Friday, July 30, 2010

a particularly long post about a particularly bad day (also to be known as St. John's, day one)

We get out of our cab from the airport with only our suitcases and dogface with us. Everything else is on a moving truck which will arrive the following week. We arrive at the house we'd taken a risk on over the internet, and we are in awe.

The house is not more than twelve feet wide from the outside. The steps are rotting. It's detached, but within five inches from the house on the left.

There to greet us is Cecila. She lives next door. She has an unlit, half-smoked cigarette stuck to her bottom lip. She has our keys in one hand and a distinct wiry white beard.

"Landlord ain't here to meet ya yet, she'll be along. She's after picking up the kids from school" She says as she hands the keys over. She is very chatty. We try to make polite conversation with her, but are really anxious to get inside and assess the situation we've gotten ourselves into. Finally, she lets us go, with a warning to keep the back gate padlocked. "Them kids here, y'know, they'll be after stealing your plants if you don't".

Great. We enter our house, and it's as bad from the inside as it is from the outside. It's immediately clear that any furniture designed to accomodate an adult human will not fit here.

Next to come by is Cecelia's husband Danny. He posesses not one, not two, but three! of his own teeth! And has the thickest Newfoundland accent you could possibly imagine. He talks for a good five minutes, pausing to laugh at his own jokes, but the only thing I can understand is something about mowing the grass in the back garden. He finally leaves, and Kyle and I exchange a what-the-fuck look. We continue to tour the house, noticing a distinct bow in the kitchen ceiling where the bathtub resides upstairs and a spongy area in the floor beside the toilet. We are both under five foot-eight, and we can touch the ceilings on two of the three floors in this house. Three of four, if you count the basement, where we both hit our heads and the air is thick with mold spores. Kyle can (and has) hit his head on the main stairway if he's not careful.

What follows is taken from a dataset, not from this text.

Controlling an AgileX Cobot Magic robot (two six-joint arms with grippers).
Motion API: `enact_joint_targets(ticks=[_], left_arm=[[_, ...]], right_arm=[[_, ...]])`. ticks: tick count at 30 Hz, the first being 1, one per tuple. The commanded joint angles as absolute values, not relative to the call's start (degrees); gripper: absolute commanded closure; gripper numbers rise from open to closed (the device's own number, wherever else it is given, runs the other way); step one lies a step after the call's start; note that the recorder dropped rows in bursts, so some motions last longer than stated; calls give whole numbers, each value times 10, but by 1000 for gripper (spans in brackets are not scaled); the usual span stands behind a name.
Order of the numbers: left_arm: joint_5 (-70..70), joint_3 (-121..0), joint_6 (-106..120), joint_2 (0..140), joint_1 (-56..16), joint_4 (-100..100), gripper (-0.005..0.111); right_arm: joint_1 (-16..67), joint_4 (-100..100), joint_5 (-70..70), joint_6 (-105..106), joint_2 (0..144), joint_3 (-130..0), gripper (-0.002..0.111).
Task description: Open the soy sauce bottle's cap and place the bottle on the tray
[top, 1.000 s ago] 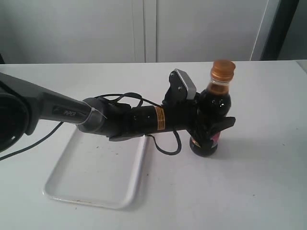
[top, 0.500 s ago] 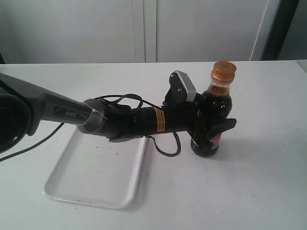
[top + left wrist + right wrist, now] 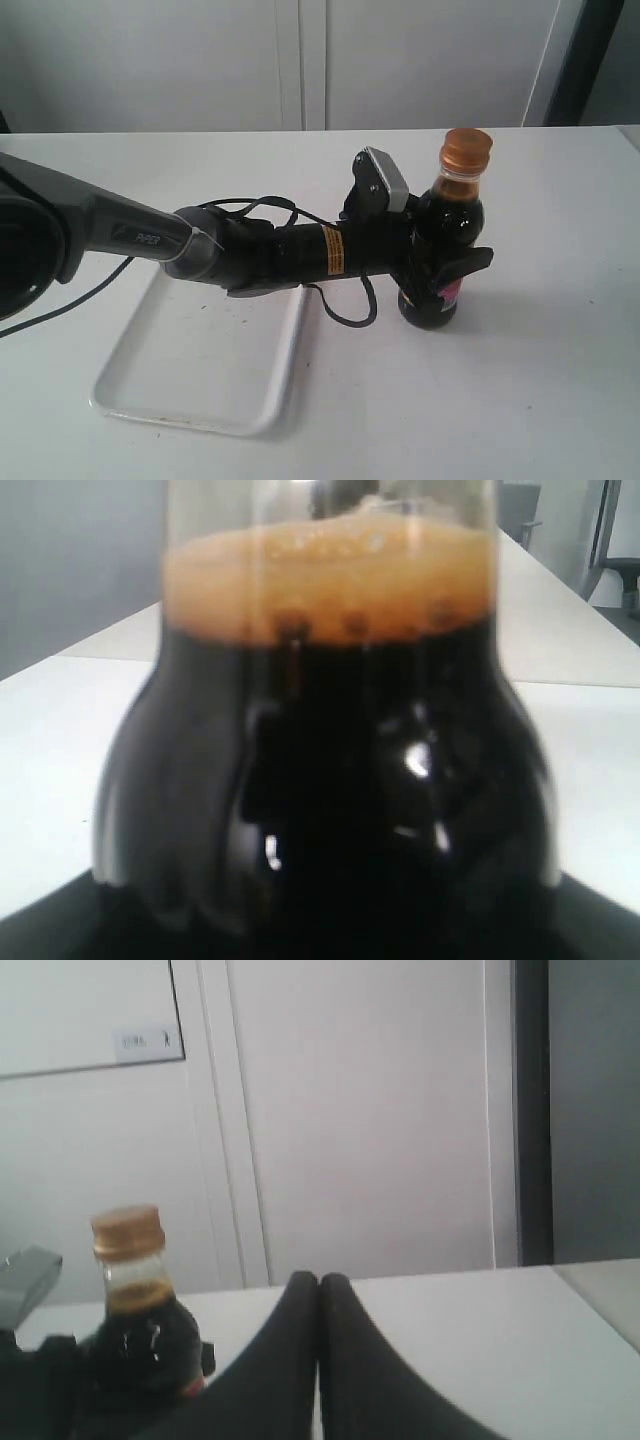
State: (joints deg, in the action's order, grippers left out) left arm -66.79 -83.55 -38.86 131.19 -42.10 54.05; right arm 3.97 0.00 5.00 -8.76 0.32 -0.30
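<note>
Nothing has visibly moved: left gripper (image 3: 440, 268) jaws clamp the bottle (image 3: 443, 235) right of the tray (image 3: 265, 400), so the closed right gripper (image 3: 319, 1295) should steadily lift the cap (image 3: 466, 147).

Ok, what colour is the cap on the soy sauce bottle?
Orange-brown. The cap shows best in the exterior view, closed on top of the soy sauce bottle.

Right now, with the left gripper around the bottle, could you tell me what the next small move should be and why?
Probably bring the right gripper, shut and empty off to the side, toward the cap. The left gripper grips the soy sauce bottle upright on the table, and the cap looks closed.
</note>
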Motion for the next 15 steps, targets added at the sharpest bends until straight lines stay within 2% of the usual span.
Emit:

The landlady shows up. She is young and pretty and nice, and her two young boys are very cute. She refers to them with maddening affection, usually saying 'yes my love' or 'no my darling'. When they begin to swing on the stair banisters, exposing to us the instability due to rot at the base, she looks at us nervously. She tells us she is willing to tear up our lease, knowing it must have been hard to come from so far without being able to properly pick something. We jump on that shit almost immediately.

When she leaves, we sit down on the floor in the eight-by-ten living room, defeated. I may or may not have started to sob and whimper about how I want to go home. Kyle holds me, and agrees.

Later, we trek out to Canadian Tire to buy an air mattress to sleep on and a shower curtain. The directions we're given makes it sound like a ten to fifteen minute walk, but it's really more like an hour. And literally uphill both ways. On the way back, my sandal breaks and I finish the walk one-shoed and teary again.

While Kyle sets up the air mattress, I let the dog out into the backyard. She has a pee, and then starts to roll in the grass in cat shit. It takes all my personal strength not to kill her on the spot.

Things have gotten better since then, but that first day was one of the worst of my life. And our mattress doesn't fit up the stairs here, so we are still sleeping on the fucking air mattress.